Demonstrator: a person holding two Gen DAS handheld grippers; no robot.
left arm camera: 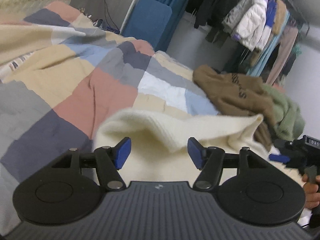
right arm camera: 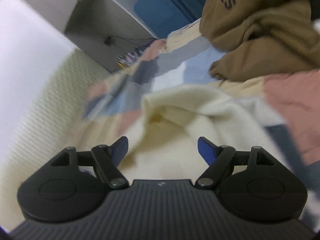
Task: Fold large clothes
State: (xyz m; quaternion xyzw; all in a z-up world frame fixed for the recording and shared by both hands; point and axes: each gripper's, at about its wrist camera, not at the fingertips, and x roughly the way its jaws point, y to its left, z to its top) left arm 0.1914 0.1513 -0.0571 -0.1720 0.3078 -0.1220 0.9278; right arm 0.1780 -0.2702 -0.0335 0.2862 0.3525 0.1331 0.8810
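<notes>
The cream knitted sweater (left arm camera: 180,128) is spread on the patchwork bedspread (left arm camera: 80,92), with a ribbed edge doubled over on itself; this is judged to be a fold just laid, so the cloth is left to rest under its own weight. In the left wrist view the turned-over edge is seen at twelve o'clock from the left gripper (left arm camera: 159,152), just beyond the blue pads, and nothing is pinched between them: the jaws are spread apart and released. In the right wrist view, which is blurred, the sweater (right arm camera: 180,120) runs from twelve towards one o'clock of the right gripper (right arm camera: 163,151), whose jaws likewise stand wide and hold nothing, cloth being seen only beneath and ahead of them. A brown garment (left arm camera: 230,92) with dark lettering and a green fleecy one (left arm camera: 288,112) are heaped at two o'clock of the sweater, presumably awaiting their turn. Hanging coats (left arm camera: 254,26) are seen farther off.
</notes>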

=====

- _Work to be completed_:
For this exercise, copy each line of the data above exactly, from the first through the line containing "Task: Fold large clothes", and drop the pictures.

- _Response below_:
Demonstrator: a person holding two Gen DAS handheld grippers; no robot.
left arm camera: 
right arm camera: 
Task: Fold large clothes

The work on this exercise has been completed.